Criteria for selection of nucleic acid target sequences can
include, but are not limited to, the following: homology to other
regions in the genome; percent G-C content; melting temperature;
presences of homopolymer within the spacer; distance between the
two sequences; and other criteria known to one skilled in the
art.
A DNA target binding sequence that hybridizes to the Cas9 DNA
target sequence can be incorporated into a dfs-NATNA (e.g., a
dfs1-PN/dfs2-PN). The nucleic acid sequence of a dfs-NATNA
construct is typically provided to and synthesized by a commercial
manufacturer. Alternatively, the dfs-NATNA construct can be
produced as described in Example 1 by in vitro transcription.
A dfs-NATNA, as described herein, can be used with cognate Class 2
Type II CRISPR Cas9 protein to form dfs-NATNA/Cas9 protein
complexes.
B. Determination of Cleavage Percentages and Specificity
In vitro cleavage percentages and specificity (i.e., the amount of
off-target binding) related to a dfs-NATNA can be determined, for
example, using the cleavage assays described in Example 3, and
compared as follows:
(1) If only a single pair of DNA target sequences is identified or
selected for a dfs-NATNA, the cleavage percentage and specificity
for each of the DNA target sequences can be determined. If so
desired, cleavage percentage and/or specificity can be altered in
further experiments using methods including, but not limited to,
modifying the dfs-NATNA, or introducing effector proteins/effector
protein-binding sequences to modify the dfs-NATNA or the Cas9
protein, or ligand/ligand-binding moieties to modify the dfs-NATNA
or the Cas9 protein.
(2) If multiple pairs of DNA target sequences are identified or
selected for a dfs-NATNA, the percentage cleavage data and
site-specificity data obtained from the cleavage assays can be
compared between different DNAs comprising the target binding
sequence to identify the DNA target sequences having the desired
cleavage percentage and specificity. Cleavage percentage data and
specificity data provide criteria on which to base choices for a
variety of applications. For example, in some situations the
activity of the dfs-NATNA may be the most important factor. In
other situations, the specificity of the cleavage site may be
relatively more important than the cleavage percentage.

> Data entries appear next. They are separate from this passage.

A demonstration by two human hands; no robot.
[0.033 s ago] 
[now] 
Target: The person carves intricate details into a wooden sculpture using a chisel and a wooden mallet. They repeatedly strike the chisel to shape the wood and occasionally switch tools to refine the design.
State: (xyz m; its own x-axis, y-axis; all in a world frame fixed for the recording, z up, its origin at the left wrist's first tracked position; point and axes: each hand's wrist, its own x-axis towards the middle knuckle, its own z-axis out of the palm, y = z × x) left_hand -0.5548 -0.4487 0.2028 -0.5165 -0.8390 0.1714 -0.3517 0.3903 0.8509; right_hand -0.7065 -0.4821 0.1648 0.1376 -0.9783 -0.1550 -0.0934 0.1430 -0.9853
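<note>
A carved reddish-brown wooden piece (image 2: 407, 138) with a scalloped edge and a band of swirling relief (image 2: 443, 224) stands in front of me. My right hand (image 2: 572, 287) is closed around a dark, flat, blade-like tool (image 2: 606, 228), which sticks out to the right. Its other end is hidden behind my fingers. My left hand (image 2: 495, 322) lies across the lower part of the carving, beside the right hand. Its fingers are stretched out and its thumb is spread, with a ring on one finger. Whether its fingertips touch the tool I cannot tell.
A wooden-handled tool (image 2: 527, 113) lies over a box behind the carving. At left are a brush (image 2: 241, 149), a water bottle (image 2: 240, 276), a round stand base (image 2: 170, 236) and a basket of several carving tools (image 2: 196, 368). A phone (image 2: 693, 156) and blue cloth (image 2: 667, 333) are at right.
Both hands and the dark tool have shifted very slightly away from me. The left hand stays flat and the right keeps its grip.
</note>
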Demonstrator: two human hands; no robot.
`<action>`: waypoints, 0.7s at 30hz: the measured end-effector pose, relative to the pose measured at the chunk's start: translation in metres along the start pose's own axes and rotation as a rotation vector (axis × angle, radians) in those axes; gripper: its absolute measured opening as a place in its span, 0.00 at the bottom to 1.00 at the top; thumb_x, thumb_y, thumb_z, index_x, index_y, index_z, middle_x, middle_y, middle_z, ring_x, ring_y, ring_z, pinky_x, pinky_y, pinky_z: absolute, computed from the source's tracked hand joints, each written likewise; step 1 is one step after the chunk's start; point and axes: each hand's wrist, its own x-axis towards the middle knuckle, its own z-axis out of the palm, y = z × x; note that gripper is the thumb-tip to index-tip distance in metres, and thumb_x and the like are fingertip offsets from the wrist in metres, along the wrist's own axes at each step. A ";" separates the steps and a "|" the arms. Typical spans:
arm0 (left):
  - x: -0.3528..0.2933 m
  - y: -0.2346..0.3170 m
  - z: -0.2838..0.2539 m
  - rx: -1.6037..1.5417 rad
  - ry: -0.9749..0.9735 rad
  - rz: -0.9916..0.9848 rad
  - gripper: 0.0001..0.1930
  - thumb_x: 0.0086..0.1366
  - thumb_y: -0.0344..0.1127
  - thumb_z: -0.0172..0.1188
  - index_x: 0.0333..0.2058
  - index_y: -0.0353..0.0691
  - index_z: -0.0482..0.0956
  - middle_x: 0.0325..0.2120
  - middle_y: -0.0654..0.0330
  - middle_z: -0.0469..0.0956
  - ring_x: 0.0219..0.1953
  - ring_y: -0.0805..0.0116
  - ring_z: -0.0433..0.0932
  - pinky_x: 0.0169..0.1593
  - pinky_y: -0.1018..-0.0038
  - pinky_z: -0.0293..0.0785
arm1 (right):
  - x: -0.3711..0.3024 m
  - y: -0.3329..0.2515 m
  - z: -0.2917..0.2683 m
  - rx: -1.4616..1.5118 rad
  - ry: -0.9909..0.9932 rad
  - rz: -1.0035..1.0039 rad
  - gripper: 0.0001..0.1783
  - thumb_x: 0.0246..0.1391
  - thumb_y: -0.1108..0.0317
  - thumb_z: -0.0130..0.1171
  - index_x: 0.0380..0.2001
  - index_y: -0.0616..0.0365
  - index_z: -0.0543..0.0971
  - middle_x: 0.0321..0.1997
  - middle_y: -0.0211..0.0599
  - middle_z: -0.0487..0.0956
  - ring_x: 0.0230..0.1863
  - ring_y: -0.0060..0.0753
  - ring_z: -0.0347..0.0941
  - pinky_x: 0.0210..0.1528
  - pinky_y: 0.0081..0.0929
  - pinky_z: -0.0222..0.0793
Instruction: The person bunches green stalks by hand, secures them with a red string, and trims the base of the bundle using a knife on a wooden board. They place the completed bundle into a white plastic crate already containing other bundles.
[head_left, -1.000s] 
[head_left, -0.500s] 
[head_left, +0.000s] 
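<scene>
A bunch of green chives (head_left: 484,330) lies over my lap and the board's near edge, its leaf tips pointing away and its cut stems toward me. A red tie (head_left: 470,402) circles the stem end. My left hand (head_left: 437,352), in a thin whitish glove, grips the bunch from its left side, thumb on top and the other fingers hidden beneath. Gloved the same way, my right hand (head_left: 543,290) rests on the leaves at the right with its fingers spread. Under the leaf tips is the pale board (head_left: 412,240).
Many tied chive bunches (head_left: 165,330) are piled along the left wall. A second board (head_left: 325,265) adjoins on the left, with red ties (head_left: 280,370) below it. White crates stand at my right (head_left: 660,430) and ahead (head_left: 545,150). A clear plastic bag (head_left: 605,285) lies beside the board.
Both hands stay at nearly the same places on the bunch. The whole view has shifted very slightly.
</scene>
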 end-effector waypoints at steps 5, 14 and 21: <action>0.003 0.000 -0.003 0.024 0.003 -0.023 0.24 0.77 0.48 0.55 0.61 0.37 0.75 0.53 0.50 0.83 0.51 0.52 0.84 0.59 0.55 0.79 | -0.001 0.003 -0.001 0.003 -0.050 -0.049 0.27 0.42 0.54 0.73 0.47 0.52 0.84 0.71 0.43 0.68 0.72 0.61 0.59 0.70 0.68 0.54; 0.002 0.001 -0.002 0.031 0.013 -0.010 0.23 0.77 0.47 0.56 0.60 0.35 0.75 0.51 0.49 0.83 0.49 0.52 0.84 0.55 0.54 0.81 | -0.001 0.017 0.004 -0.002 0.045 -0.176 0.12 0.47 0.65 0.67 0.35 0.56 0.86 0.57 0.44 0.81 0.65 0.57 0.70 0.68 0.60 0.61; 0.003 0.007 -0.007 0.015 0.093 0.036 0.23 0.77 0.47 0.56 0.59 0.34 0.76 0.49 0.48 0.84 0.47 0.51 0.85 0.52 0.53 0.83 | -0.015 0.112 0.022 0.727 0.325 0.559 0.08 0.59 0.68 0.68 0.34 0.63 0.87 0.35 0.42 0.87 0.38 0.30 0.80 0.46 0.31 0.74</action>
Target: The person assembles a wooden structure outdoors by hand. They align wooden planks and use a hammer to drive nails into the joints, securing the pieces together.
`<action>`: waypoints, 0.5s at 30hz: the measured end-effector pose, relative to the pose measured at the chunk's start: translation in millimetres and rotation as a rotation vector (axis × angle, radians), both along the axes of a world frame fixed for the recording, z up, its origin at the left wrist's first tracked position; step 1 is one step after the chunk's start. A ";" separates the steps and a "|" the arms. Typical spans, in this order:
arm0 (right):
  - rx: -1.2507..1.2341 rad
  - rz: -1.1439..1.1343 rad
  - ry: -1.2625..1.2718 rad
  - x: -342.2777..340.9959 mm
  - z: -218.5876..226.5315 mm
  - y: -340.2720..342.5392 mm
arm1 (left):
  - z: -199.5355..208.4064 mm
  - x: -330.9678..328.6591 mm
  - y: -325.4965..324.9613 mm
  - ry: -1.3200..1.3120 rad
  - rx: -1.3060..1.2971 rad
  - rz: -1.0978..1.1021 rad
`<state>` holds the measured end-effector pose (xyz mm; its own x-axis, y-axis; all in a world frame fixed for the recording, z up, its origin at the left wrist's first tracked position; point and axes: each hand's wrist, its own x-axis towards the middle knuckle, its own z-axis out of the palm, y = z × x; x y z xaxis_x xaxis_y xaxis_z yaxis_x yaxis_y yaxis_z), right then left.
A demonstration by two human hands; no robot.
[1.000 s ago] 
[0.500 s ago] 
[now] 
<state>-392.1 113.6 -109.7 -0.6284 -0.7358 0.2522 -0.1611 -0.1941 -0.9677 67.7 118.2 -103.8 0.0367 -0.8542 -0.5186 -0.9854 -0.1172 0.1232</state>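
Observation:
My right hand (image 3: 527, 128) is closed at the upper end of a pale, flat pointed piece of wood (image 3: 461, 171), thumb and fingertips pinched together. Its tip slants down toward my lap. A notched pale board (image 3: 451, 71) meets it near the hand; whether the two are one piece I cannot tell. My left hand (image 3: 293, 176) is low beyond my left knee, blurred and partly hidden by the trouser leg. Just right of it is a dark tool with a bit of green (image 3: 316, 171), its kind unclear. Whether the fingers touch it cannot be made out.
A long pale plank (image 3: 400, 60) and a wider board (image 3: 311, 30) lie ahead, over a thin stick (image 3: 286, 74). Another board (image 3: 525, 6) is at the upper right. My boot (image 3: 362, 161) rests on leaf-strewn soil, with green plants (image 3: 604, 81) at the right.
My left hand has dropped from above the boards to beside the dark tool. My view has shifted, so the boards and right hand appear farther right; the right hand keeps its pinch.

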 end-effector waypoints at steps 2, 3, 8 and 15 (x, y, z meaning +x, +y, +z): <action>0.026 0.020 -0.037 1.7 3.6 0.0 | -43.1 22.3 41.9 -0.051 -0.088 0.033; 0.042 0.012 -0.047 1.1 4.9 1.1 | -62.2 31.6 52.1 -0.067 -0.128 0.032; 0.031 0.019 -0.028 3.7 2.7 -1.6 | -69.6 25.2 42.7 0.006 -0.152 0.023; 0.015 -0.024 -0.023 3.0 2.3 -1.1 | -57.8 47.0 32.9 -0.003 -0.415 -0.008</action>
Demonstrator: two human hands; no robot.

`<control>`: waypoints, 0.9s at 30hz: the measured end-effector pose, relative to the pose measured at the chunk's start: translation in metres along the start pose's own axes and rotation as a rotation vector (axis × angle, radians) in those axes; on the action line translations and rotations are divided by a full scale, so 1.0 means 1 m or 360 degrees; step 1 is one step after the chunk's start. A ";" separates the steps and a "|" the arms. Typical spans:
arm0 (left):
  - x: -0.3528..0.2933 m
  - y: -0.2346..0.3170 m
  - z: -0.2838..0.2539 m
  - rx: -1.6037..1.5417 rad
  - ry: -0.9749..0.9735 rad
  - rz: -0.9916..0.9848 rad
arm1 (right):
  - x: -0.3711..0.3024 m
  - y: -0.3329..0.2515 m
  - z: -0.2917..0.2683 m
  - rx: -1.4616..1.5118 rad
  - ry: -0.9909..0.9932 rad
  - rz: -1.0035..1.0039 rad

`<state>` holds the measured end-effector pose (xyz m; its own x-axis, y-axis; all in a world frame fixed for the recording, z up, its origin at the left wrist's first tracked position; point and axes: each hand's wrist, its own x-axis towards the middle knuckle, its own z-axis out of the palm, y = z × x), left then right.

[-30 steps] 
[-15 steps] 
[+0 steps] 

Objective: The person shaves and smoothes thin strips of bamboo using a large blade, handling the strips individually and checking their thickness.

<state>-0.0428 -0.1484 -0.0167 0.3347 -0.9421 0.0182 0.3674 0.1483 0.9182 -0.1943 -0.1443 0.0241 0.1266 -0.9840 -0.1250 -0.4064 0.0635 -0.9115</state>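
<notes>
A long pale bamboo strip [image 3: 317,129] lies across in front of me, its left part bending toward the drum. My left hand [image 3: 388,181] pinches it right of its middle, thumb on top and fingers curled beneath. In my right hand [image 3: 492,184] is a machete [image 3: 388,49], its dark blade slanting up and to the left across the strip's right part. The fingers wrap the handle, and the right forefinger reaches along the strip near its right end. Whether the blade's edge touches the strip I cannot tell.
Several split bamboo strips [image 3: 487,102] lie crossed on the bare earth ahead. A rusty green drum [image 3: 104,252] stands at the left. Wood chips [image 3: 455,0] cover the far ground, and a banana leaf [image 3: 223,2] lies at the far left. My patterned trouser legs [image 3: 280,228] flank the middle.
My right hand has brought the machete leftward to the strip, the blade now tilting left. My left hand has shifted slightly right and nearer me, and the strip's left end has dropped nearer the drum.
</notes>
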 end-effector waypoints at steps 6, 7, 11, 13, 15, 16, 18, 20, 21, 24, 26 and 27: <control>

If so
desired, cleavage percentage and/or specificity can be altered in
further experiments using methods including, but not limited to,
modifying the dfs-NATNA, introducing effector proteins/effector
protein-binding sequences to modify the dfs-NATNA or the Cas9
protein, or adding ligand/ligand-binding moieties to modify the
dfs-NATNA or the Cas9 protein.
Alternatively, or in addition to the in vitro analysis, in cell
cleavage percentages and specificities of dfs-NATNAs can be
obtained using, for example, the method described in Example 4, and
compared as follows:
(1) If only a single pair of DNA target sequences is identified or
selected for a dfs-NATNA, the cleavage percentage and specificity
for each of the DNA target sequences can be determined. If so
desired, cleavage percentage and/or specificity can be altered in
further experiments using methods including, but not limited to,
modifying the dfs-NATNA, introducing effector proteins/effector
protein-binding sequences to modify the dfs-NATNA or the Cas9
protein, or adding ligand/ligand-binding moieties to modify the
dfs-NATNA or the Cas9 protein.
(2) If multiple pairs of DNA target sequences are identified or
selected for a dfs-NATNA, the percentage cleavage data and
site-specificity data obtained from the cleavage assays can be
compared between different DNAs comprising the target binding
sequences to identify the DNA target sequences having the desired
cleavage percentage and specificity. Cleavage percentage data and
specificity data provide criteria on which to base choices for a
variety of applications. For example, in some situations the
activity of the dfs-NATNA may be the most important factor. In
other situations, the specificity of the cleavage site may be
relatively more important than the cleavage percentage. If so
desired, cleavage percentage and/or specificity can be altered in
further experiments using methods including, but not limited to,
modifying the dfs-NATNA, introducing effector proteins/effector
protein-binding sequences to modify the dfs-NATNA or the Cas9
protein, or adding ligand/ligand-binding moieties to modify the
dfs-NATNA or the Cas9 protein.
Following the guidance of the present specification and Examples,
the screening described in this Example can be practiced by one of
ordinary skill in the art with other dfs-NATNAs for use with
cognate Class 2 Type II CRISPR Cas9 proteins.
Example 10
Cas9-dCsy4 Fusion Proteins and Dfs-NATNAs Comprising a Nucleic Acid
Target Binding Sequence and a dCsy4 Binding Domain
This example describes the use of a Cas9 fusion with the RNA
binding protein dCsy4 (an enzymatically inactive variant of the
Pseudomonas aeruginosa Csy4 (strain UCBPP-PA14)) and a dfs2-PN
comprising a nucleic acid target binding sequence that is modified
to include the RNA binding sequence, corresponding to the dCsy4
protein, in the 5'-end sequences of the dfs2-PN comprising a
nucleic acid target binding sequence. This combination of a Cas9
fusion to an RNA binding protein and attachment of the
corresponding RNA binding protein binding sequence to a dfs2-PN
comprising a nucleic acid target binding sequence illustrates
another mechanism that can be used to bring the dfs2-PN comprising
a nucleic acid target binding sequence into proximity with the
nucleic acid binding channel of the Cas protein.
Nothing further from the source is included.